- **ACTIVITY**:
Across the entries below, work out how many lines contain "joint". Respond with the number and no other text.

*** RECORD EXCERPTS ***

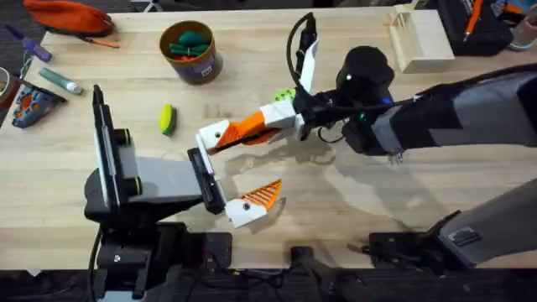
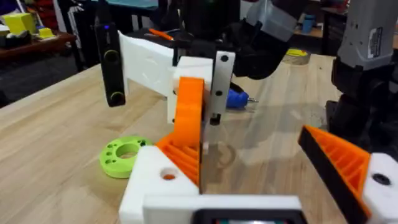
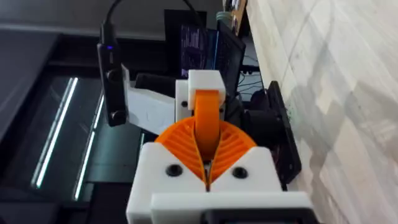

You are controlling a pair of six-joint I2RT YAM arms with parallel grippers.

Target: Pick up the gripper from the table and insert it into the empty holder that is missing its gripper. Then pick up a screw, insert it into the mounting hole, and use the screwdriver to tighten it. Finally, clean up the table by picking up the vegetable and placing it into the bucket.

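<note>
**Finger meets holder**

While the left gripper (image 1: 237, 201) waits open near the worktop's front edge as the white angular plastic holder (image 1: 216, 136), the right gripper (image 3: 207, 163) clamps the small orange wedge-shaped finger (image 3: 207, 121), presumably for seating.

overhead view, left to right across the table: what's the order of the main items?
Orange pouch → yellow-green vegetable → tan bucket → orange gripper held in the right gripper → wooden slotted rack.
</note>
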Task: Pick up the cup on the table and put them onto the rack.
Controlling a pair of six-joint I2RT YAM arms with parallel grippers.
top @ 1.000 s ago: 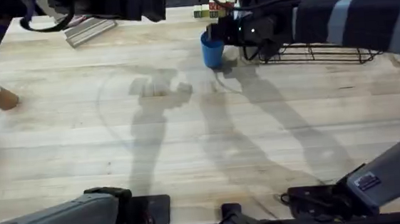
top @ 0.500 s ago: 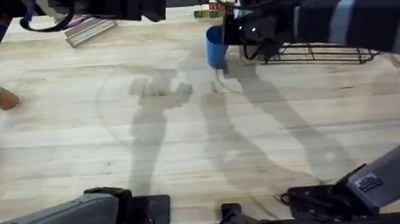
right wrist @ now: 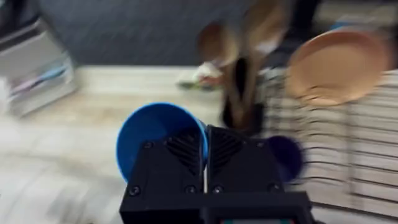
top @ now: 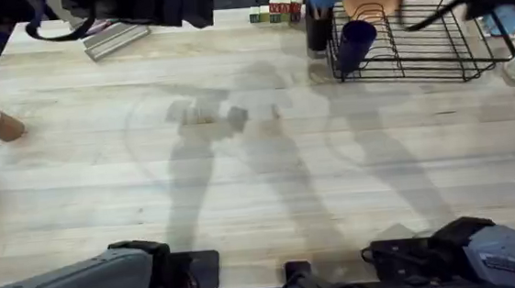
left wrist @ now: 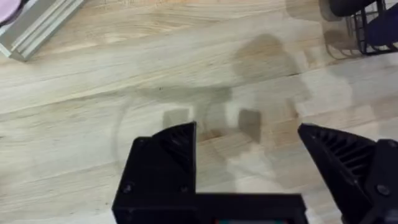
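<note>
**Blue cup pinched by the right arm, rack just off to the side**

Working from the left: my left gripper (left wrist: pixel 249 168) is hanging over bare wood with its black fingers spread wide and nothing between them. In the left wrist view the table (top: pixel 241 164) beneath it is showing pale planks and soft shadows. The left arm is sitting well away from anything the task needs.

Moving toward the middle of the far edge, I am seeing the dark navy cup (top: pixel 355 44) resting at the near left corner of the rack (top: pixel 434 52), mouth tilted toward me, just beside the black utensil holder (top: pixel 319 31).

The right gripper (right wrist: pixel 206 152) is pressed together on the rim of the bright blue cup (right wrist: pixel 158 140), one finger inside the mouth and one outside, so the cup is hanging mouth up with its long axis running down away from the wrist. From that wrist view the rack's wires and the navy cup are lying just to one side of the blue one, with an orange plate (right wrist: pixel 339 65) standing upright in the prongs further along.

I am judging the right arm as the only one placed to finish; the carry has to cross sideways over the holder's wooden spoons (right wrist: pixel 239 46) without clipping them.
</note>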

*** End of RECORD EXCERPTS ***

- **RESULT BELOW**:
2